Here is her latest video: https://youtu.be/7qs2RLdHDqU
For more information concerning radio propagation, see the ARRL Technical Information Service at http://arrl.org/propagation-of-rf-signals. For an explanation of numbers used in this bulletin, see http://arrl.org/the-Sun-the-earth-the-ionosphere.
An archive of past propagation bulletins is at http://arrl.org/w1aw-bulletins-archive-propagation. More good information and tutorials on propagation are at http://k9la.us/.
Monthly propagation charts between four USA regions and twelve overseas locations are at http://arrl.org/propagation.
Instructions for starting or ending email distribution of ARRL bulletins are at http://arrl.org/bulletins.

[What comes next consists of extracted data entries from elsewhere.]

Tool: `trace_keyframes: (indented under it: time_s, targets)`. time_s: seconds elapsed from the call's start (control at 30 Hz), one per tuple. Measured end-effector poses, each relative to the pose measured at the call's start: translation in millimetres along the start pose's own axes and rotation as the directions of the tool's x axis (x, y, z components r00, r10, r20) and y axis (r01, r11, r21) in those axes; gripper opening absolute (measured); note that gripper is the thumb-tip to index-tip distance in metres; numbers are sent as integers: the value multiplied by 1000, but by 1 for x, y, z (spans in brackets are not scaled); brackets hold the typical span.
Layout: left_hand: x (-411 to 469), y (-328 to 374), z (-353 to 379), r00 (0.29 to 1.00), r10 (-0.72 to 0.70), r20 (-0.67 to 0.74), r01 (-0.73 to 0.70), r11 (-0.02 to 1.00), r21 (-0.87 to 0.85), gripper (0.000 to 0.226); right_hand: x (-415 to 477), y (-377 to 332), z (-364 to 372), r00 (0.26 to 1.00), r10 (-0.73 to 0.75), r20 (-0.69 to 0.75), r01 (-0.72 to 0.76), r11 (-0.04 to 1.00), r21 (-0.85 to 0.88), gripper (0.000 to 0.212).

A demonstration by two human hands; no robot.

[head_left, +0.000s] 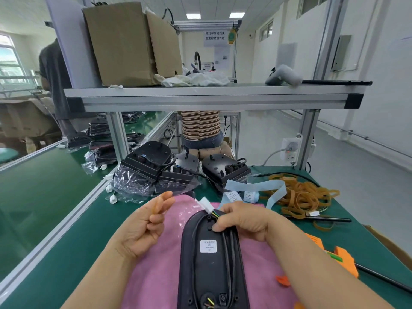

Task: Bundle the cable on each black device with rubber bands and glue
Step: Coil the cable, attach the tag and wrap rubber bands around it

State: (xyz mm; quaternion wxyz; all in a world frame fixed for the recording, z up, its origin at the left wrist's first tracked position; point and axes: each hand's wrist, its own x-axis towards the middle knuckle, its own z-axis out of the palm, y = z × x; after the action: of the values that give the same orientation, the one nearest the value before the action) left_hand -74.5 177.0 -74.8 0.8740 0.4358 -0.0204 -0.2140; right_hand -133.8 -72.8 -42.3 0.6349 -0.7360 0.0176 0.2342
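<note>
Closest to me, the black device [207,264] is lying lengthwise on a pink mat [156,264], its near end running off the bottom edge, so I am not seeing where the cable [229,246] starts. The right hand [243,219] is pinching the folded cable runs against the device's far end, fingers curled round them, with the white connector [204,202] sticking out just beyond the thumb. The left hand [142,228] is hovering beside it, palm up and loosely open, two fingers straight and the others curling slightly; a tan streak is lying along the straight fingers, possibly a rubber band, though I am not able to say. My judgement is that the band should go over the folds right where the pinch is holding, keeping the runs parallel and flat and the connector free, before any glue goes on. Off to the right an orange glue gun [341,262] is resting on the green bench, partly cropped, and its nozzle is hidden from me. Farther out the heap of rubber bands [298,197] is waiting, and beyond it more black devices [153,161] are sitting among clear bags, their cables hard to read.
</note>
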Motion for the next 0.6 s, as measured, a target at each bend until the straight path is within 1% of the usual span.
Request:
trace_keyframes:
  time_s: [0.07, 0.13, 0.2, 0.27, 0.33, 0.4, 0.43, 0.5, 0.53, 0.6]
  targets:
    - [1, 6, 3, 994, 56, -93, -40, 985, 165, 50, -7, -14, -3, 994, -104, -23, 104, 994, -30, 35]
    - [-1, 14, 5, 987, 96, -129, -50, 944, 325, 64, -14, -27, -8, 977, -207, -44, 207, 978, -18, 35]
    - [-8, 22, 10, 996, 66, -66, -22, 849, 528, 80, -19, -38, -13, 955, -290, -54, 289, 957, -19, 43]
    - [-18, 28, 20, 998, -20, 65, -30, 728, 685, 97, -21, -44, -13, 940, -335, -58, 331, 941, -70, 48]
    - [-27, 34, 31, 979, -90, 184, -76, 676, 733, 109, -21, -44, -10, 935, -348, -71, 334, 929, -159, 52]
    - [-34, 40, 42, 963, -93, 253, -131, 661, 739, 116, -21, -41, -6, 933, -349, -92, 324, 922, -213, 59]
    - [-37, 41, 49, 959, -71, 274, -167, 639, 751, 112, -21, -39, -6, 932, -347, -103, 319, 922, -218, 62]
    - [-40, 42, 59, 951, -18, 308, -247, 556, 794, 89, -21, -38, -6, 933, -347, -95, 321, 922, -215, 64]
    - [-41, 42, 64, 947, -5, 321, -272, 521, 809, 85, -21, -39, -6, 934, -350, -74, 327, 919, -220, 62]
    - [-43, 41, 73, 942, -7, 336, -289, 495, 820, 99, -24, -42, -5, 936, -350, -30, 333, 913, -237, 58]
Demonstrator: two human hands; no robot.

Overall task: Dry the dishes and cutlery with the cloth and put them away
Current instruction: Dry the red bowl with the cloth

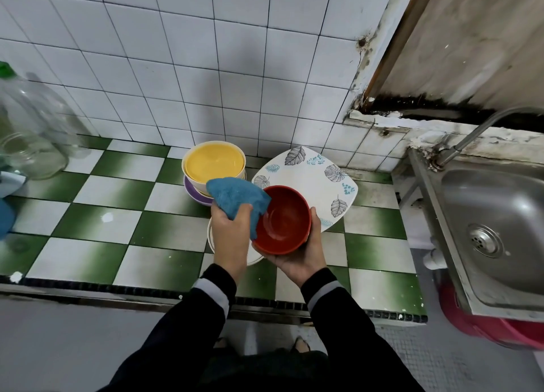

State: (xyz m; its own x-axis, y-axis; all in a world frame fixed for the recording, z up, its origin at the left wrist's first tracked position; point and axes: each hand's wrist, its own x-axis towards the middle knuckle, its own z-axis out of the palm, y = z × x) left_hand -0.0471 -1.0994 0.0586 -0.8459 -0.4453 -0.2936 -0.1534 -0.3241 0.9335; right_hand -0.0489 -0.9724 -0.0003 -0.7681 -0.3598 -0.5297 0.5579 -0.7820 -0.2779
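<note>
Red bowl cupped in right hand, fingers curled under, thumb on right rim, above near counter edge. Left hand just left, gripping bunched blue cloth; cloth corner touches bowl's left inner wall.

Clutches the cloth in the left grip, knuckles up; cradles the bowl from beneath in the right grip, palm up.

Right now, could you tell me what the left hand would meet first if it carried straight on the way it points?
Most likely the yellow bowl: the left hand, gripping the blue cloth, points toward it. The hand's height above the counter is unclear, so it might pass over.
</note>
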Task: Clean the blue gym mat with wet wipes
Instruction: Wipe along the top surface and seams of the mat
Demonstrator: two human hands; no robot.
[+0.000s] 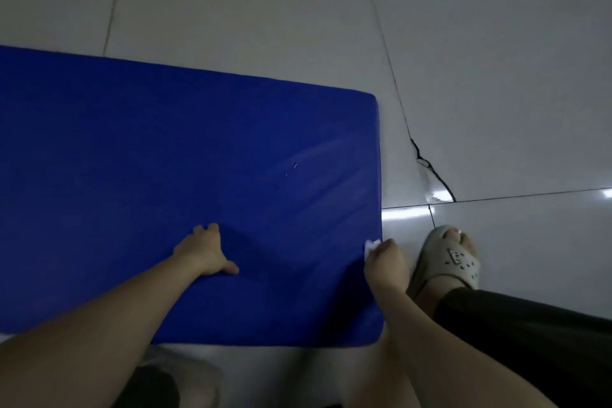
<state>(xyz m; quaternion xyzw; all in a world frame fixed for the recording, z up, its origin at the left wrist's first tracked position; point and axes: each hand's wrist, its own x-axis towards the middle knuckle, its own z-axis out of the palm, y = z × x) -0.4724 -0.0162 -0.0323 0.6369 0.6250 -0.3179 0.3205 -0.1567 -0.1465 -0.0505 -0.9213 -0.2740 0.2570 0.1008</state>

Sunspot numbers for August 23 through 29, 2018 were 15, 29, 31, 26, 12, 11, and 0, with a mean of 17.7. 10.7 cm flux was 69.5, 72.4, 71.6, 71.1, 69.6, 69.8, and 70.5, with a mean of 70.6. Estimated planetary A indices were 5, 5, 11, 76, 26, 10, and 6, with a mean of 19.9. Estimated mid-latitude A indices were 5, 7, 12, 34, 20, 9, and 7, with a mean of 13.4.